▸ **Task to carry out**: Whenever the string "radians" turns up in a line below, that line should be copied.

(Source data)
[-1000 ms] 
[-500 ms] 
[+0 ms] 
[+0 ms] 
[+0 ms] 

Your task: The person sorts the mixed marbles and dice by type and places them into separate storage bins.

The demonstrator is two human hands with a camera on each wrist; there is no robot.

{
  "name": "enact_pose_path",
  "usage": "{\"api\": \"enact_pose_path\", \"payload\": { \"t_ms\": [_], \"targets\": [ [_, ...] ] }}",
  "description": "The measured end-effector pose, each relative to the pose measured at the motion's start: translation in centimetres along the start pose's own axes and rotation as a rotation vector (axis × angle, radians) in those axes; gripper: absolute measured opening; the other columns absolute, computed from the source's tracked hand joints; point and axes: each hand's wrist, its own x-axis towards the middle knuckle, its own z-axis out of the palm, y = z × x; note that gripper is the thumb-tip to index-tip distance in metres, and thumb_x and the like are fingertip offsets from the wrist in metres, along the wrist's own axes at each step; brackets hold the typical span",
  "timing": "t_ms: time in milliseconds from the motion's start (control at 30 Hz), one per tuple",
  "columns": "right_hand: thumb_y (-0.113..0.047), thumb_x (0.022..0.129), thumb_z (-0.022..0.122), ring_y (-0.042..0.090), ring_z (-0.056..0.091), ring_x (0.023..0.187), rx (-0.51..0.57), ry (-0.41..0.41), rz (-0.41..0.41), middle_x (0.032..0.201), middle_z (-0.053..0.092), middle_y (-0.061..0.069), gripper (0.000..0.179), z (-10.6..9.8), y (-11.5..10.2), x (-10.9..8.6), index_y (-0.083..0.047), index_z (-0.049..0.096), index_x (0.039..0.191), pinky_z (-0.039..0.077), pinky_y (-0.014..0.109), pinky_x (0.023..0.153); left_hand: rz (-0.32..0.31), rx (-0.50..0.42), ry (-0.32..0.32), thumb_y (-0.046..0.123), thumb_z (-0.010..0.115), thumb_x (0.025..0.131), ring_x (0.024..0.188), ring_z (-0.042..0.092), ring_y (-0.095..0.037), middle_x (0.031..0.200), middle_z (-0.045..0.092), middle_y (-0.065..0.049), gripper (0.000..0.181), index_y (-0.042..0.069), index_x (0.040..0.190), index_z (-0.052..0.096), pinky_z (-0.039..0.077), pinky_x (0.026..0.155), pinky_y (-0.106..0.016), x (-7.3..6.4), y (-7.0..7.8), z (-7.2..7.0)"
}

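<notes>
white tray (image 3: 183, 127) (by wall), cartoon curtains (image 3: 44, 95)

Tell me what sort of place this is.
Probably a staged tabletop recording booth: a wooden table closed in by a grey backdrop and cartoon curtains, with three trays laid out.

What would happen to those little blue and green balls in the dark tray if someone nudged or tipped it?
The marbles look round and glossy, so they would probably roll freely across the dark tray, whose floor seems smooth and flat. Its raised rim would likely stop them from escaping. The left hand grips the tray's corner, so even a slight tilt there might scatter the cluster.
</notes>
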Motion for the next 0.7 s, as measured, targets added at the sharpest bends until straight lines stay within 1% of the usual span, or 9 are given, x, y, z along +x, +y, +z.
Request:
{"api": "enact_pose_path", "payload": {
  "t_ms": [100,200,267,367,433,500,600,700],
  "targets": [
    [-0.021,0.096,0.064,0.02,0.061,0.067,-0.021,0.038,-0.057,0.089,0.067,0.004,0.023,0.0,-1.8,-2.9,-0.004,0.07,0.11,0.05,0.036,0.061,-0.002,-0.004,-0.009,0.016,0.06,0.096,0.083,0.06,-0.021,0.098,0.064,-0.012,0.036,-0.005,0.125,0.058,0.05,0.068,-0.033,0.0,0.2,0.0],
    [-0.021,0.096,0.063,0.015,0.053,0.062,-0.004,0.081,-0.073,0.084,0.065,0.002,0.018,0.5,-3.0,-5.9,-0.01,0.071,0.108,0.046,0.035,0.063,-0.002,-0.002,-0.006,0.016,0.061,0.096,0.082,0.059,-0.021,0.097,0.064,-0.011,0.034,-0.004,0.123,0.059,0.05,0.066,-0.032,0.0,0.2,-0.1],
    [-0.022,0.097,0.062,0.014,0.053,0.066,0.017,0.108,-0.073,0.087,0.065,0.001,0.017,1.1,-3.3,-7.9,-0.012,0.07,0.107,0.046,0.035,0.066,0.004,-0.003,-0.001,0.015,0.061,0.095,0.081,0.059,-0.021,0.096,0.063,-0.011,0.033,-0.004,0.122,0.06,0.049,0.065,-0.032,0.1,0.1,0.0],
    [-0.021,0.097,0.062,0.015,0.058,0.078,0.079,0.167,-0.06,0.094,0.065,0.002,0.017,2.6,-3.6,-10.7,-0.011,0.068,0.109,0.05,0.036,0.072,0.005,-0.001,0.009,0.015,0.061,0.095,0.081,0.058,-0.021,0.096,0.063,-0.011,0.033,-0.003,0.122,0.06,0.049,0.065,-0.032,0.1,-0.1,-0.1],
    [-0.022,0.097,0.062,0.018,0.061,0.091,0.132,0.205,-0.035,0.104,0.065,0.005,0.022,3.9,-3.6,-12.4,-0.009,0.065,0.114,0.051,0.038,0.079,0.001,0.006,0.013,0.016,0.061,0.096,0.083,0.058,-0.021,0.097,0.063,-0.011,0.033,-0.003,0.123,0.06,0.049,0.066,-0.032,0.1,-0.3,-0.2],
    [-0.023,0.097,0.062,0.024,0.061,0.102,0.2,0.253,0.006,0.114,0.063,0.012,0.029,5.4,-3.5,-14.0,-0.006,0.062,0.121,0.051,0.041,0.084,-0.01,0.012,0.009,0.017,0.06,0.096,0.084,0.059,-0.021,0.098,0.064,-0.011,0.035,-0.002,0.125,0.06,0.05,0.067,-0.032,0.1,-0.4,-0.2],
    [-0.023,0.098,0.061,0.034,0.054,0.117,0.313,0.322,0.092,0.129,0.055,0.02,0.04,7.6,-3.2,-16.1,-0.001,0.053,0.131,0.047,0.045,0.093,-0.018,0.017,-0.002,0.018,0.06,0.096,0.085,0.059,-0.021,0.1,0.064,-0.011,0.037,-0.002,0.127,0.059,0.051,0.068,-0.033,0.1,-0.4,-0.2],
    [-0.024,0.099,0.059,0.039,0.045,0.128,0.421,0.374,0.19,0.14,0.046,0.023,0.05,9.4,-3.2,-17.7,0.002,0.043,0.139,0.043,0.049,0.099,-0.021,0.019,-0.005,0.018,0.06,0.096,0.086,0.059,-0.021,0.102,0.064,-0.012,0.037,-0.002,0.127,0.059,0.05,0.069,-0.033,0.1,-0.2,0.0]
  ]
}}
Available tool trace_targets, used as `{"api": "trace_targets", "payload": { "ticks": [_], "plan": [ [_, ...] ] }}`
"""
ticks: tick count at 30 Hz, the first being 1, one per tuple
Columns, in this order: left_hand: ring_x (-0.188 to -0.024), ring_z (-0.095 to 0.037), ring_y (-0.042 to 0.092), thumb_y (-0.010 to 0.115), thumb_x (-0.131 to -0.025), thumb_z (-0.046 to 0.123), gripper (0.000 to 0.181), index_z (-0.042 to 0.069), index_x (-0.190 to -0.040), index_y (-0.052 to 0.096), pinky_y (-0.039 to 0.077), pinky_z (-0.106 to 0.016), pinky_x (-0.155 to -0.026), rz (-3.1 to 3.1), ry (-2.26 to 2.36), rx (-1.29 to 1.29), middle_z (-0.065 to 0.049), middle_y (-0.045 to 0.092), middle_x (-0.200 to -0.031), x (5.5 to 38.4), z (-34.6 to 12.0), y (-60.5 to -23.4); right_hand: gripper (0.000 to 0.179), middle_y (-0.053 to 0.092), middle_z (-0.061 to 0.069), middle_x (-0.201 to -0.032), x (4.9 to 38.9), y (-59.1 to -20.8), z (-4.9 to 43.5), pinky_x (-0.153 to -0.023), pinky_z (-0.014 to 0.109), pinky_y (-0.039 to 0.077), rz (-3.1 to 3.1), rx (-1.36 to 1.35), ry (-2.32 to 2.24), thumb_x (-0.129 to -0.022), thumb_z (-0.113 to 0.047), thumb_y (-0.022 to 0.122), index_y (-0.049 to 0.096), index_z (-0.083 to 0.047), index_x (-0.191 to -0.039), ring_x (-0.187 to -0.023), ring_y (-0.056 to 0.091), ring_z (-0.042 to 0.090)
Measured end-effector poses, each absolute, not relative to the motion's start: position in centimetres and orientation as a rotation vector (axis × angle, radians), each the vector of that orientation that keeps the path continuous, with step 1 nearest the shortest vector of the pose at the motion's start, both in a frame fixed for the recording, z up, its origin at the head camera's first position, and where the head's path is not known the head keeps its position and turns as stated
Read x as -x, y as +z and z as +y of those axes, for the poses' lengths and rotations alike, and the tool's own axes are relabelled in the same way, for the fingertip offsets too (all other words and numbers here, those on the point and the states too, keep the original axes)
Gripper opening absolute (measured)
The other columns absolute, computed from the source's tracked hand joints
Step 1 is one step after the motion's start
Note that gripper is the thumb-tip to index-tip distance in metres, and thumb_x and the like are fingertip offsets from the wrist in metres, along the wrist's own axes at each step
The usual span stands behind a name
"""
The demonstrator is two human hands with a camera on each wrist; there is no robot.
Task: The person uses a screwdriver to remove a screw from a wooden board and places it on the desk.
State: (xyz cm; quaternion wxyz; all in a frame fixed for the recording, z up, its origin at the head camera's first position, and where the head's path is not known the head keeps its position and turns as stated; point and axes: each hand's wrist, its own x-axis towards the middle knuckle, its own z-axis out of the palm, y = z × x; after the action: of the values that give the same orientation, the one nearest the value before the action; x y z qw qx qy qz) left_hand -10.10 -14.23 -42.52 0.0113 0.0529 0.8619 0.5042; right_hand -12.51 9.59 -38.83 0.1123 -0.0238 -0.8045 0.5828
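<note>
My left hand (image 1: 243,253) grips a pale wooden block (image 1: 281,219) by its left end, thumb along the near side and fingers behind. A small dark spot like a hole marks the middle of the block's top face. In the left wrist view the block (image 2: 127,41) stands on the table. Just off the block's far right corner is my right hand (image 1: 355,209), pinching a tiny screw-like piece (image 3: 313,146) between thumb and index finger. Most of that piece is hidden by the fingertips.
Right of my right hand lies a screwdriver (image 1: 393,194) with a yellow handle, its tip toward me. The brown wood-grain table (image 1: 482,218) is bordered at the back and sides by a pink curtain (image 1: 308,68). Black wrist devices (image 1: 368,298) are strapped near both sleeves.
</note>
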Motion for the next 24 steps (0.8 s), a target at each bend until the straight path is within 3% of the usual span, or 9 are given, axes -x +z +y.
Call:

▸ **Problem solution**:
  "description": "The measured end-effector pose, each relative to the pose measured at the motion's start: translation in centimetres along the start pose's own axes and rotation as a rotation vector (axis × angle, radians) in those axes; gripper: absolute measured opening; the other columns absolute, computed from the source's tracked hand joints; point and axes: each hand's wrist, its own x-axis towards the middle knuckle, its own z-axis out of the palm, y = z × x; note that gripper is the thumb-tip to index-tip distance in metres, and thumb_x and the like are fingertip offsets from the wrist in metres, along the wrist's own axes at each step; brackets hold the typical span",
Measured end-effector poses, each absolute, not relative to the motion's start: position in centimetres and orientation as a rotation vector (axis × angle, radians), each the vector of that orientation that keeps the path continuous, with step 1 nearest the shortest vector of the pose at the motion's start, both in a frame fixed for the recording, z up, its origin at the head camera's first position, and where the head's path is not known the head keeps its position and turns as stated

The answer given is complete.